Lorsque les dons sont examinés en relation avec le produit intérieur brut (PIB) de chaque pays donateur, le classement se transforme complètement. Les États-Unis chutent au vingtième rang, ne contribuant qu’avec 0,32 % de leur PIB, loin derrière des nations proches de l’Ukraine ou d’anciens états soviétiques amis. L’Estonie se place en première position pour ce qui est des aides en proportion du PIB, avec 3,55 %, suivie du Danemark (2,41 %) et de la Norvège (1,72 %). La Lituanie (1,54 %) et la Lettonie (1,15 %) complètent le top cinq. Les trois pays baltes, tous partageant des frontières avec la Russie ou son alliée la Biélorussie, figurent parmi les donateurs les plus grands depuis le déclenchement du conflit.
En termes de pourcentage du PIB, la France se situe à la vingt-septième place, ayant contribué seulement 0,07 % de son PIB et se place juste derrière la Grèce (0,09 %). L’aide fournie par la France a régulièrement diminué depuis le début de l’agression de l’Ukraine par la Russie. La France était vingt-quatrième en avril 2023, et treizième à l’été 2022.
Qu’en est-il des tensions à la frontière entre l’Ukraine et la Pologne ?
Pour de nombreux mois maintenant, l’Ukraine et la Pologne ont connu des tensions dans leur relation, en grande partie due à l’importation des grains ukrainiens. En 2022, afin de faciliter l’expédition et la commercialisation sans taxes douanières des produits agricoles ukrainiens vers l’Afrique et le Moyen-Orient, la Commission européenne avait instauré des « couloirs de solidarité ». Néanmoins, depuis l’émergence de ce conflit, environ 50% du grain ukrainien est passé par ou a terminé sa route au sein de l’Union européenne (UE), comme l’indique la Fondation Farm, un groupe de réflexion dédié aux enjeux agricoles mondiaux.

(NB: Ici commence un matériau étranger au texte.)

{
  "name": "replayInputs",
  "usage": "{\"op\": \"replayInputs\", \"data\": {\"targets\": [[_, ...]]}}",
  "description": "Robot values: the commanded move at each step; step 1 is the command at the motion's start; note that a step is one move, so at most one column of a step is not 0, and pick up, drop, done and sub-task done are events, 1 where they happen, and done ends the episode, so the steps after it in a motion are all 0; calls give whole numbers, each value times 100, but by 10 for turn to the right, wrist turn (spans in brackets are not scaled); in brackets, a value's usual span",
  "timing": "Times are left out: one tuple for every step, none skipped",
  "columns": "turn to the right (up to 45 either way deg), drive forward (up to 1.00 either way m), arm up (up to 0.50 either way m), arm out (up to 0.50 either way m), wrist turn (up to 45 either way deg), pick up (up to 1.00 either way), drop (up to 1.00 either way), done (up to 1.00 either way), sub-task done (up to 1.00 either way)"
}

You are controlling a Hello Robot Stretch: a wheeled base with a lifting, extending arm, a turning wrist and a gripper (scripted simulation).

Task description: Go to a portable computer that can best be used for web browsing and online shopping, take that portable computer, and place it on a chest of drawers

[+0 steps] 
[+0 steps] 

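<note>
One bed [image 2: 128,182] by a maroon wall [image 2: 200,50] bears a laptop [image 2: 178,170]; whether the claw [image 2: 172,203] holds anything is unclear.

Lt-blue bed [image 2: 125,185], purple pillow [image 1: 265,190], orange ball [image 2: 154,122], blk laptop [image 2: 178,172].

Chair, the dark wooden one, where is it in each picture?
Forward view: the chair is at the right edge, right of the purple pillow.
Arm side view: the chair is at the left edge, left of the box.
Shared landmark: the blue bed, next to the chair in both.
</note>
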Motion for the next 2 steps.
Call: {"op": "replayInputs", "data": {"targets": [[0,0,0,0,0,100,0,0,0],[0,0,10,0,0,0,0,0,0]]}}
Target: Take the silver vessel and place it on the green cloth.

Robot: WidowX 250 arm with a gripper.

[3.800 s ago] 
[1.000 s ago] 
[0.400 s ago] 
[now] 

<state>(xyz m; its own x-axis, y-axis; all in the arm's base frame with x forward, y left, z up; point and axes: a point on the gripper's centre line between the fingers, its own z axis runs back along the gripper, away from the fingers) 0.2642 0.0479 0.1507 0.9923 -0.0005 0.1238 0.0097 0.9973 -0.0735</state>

Ces grains sont cependant vendus à un tarif bien inférieur à celui du blé produit dans l’UE, surtout dans les pays d’Europe centrale.
Face à cette situation qui déstabilise leur marché intérieur et met en péril les revenus de leurs agriculteurs, la Pologne, la Bulgarie, la Hongrie, la Roumanie et la Slovaquie ont fait le choix de bloquer leurs importations en avril 2023, une interdiction que Bruxelles a acceptée à condition qu’elle ne freine pas le transit vers d’autres pays et qu’elle ne dure que quatre mois. Cependant, constatant que la question de fond n’a pas été résolue, Varsovie a décidé de conserver sa frontière fermée face aux grains ukrainiens à la fin de l’été, bien que Bruxelles ait jugé l’embargo obsolète, ses études démontrant qu’il n’y avait plus de perturbation des marchés nationaux en matière de grains.
Les protestataires agricoles en Pologne ont mis en place un blocage à la frontière polono-ukrainienne pour interdire l’entrée des véhicules ukrainiens sur leur sol national. Ils demandent une interdiction totale des produits agricoles et alimentaires provenant d’Ukraine. Ils se plaignent principalement de l’augmentation soudaine de leurs dépenses de production tandis que leurs silos et entrepôts sont surchargés et les tarifs agricoles sont extrêmement bas. En 2024, le Président ukrainien a interprété ce blocage de la frontière polonaise comme une preuve du « déclin de la solidarité » à l’égard de son pays et a appelé à des discussions avec la Pologne. Il a également déclaré que cette situation de tension faisait le bonheur uniquement de Moscou, tout en reprochant la « prolifération de slogans clairement pro-Poutine ».